On Sat, 2010-09-11 at 23:36 +0300, Juhana Helovuo wrote:
On Sat, 2010-09-11 at 07:03 -0600, Myles Watson wrote:
So it works with my updated patch, but not with the uma & reserved patches? Or does it not work at all? Does it still work with your previous patch set?
Could you send a full log with the last working version and the first broken version from this list?
- Your original patches
- 5799 + my board patch
- 2 + uma.diff
- 3 + reserved.diff
uma.diff & reserved.diff should be independent, so you could try 2+reserved.diff also
Ok, now I have some test results:
- 5792 + my original patches --> boots ok
- 5792 + your simplified patches --> boots ok
- 5792 + your simplified patches + uma.diff --> boots ok (log attached)
- 5792 + your simplified patches + uma.diff + reserved.diff --> does not
build, patch seems to be for newer trunk version
5799 + my original patches --> SATA failure (log attached)
5799 + your simplified patches --> SATA failure
5802 + your simplified patch for 5800 --> SATA failure
My conclusion from this is that something in the trunk has broken between 5792 and 5799.
Sorry about spamming the list, but I managed to test a few cases more:
* 5795 + your simplified patches --> boots ok * 5795 + your simplified patches + uma.diff + reserved.diff --> boots ok
* 5796 + your simplified patches --> SATA failure
It seems to me that the patches are ok, but some trunk change from 5795 to 5796 is causing the problems.
Best regards, Juhana Helovuo
On Sat, Sep 11, 2010 at 3:47 PM, Juhana Helovuo juhe@iki.fi wrote:
On Sat, 2010-09-11 at 23:36 +0300, Juhana Helovuo wrote:
On Sat, 2010-09-11 at 07:03 -0600, Myles Watson wrote:
So it works with my updated patch, but not with the uma & reserved patches?
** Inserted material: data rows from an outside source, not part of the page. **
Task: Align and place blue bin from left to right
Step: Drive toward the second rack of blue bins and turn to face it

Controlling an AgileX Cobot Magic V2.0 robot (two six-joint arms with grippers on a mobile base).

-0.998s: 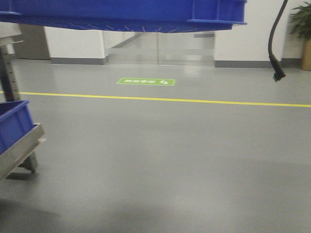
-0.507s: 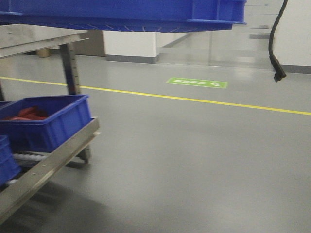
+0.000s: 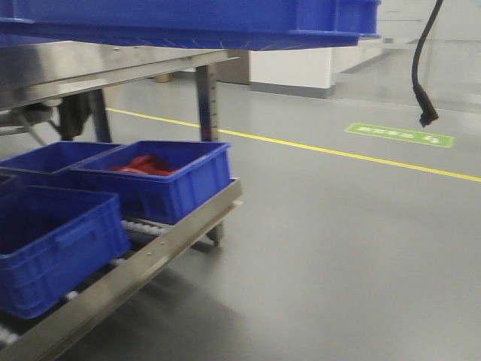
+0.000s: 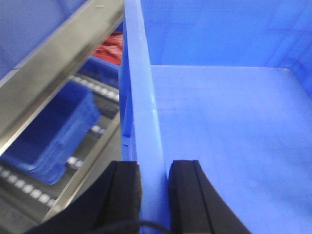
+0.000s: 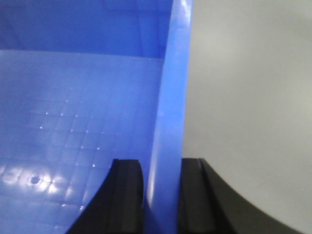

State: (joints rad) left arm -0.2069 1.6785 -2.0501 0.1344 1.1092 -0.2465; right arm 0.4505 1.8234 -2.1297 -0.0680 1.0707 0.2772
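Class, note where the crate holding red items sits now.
Front view, left of centre: the crate with red items sits low on the steel rack, below the held blue bin, behind another blue crate.

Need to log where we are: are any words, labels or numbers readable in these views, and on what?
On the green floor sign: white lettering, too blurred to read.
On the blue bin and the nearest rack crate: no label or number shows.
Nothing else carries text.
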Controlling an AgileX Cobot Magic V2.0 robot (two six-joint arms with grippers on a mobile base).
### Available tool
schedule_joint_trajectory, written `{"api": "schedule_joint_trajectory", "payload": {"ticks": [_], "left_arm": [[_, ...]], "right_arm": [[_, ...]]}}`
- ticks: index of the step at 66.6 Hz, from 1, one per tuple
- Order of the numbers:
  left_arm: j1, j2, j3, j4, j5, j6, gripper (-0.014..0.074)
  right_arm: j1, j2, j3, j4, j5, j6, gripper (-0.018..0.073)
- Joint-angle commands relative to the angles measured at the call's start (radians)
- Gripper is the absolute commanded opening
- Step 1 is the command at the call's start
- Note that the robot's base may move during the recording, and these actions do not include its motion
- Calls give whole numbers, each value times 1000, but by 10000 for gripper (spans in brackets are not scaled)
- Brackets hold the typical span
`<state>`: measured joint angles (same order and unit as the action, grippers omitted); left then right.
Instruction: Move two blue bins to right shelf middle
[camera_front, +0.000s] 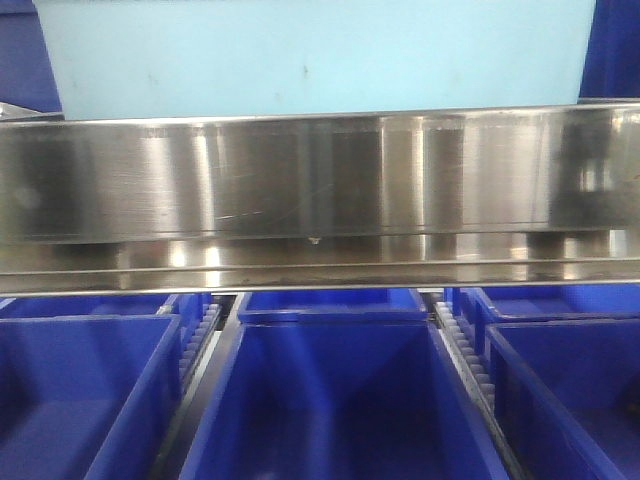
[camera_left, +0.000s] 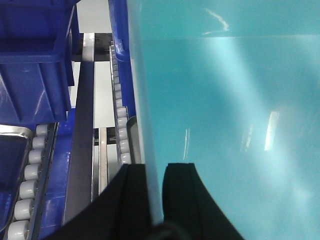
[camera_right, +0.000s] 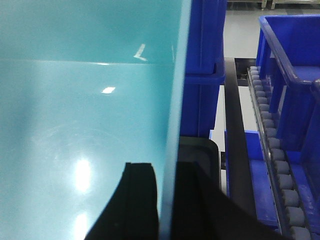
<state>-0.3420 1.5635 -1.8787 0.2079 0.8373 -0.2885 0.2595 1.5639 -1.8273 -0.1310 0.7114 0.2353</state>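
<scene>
A light blue bin (camera_front: 310, 50) hangs just above and behind the wide shiny steel front rail (camera_front: 320, 180) of the right shelf middle. In the left wrist view my left gripper (camera_left: 156, 167) is shut on the bin's left wall, one black finger outside and one inside the bin (camera_left: 225, 100). My right gripper (camera_right: 164, 164) is shut on the bin's right wall in the same way, with the teal inside of the bin (camera_right: 80, 100) to its left. Neither gripper shows in the front view.
Below the rail, dark blue bins (camera_front: 330, 400) (camera_front: 70, 400) (camera_front: 570, 380) sit in lanes split by roller tracks (camera_front: 455, 340). More dark blue bins (camera_left: 35, 60) (camera_right: 295, 60) and rollers (camera_left: 30, 175) (camera_right: 275, 150) flank the held bin closely on both sides.
</scene>
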Motion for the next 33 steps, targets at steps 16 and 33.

Or does it not work at all? Does it still work with your previous patch set?
Could you send a full log with the last working version and the first broken version from this list?
- Your original patches
- 5799 + my board patch
- 2 + uma.diff
- 3 + reserved.diff
uma.diff & reserved.diff should be independent, so you could try 2+reserved.diff also
Ok, now I have some test results:
- 5792 + my original patches --> boots ok
- 5792 + your simplified patches --> boots ok
- 5792 + your simplified patches + uma.diff --> boots ok (log attached)
- 5792 + your simplified patches + uma.diff + reserved.diff --> does not
build, patch seems to be for newer trunk version
5799 + my original patches --> SATA failure (log attached)
5799 + your simplified patches --> SATA failure
5802 + your simplified patch for 5800 --> SATA failure
My conclusion from this is that something in the trunk has broken between 5792 and 5799.
Sorry about spamming the list, but I managed to test a few cases more:
- 5795 + your simplified patches --> boots ok
- 5795 + your simplified patches + uma.diff + reserved.diff --> boots ok
Thanks for tracking it down. I committed the patches as Rev 5805 (PCI & SB700) Rev 5806 (Multiboot tables) Rev 5807 (fam10 UMA) Rev 5808 (fam10 reserved regions) Rev 5809 (Asus M4A785-M)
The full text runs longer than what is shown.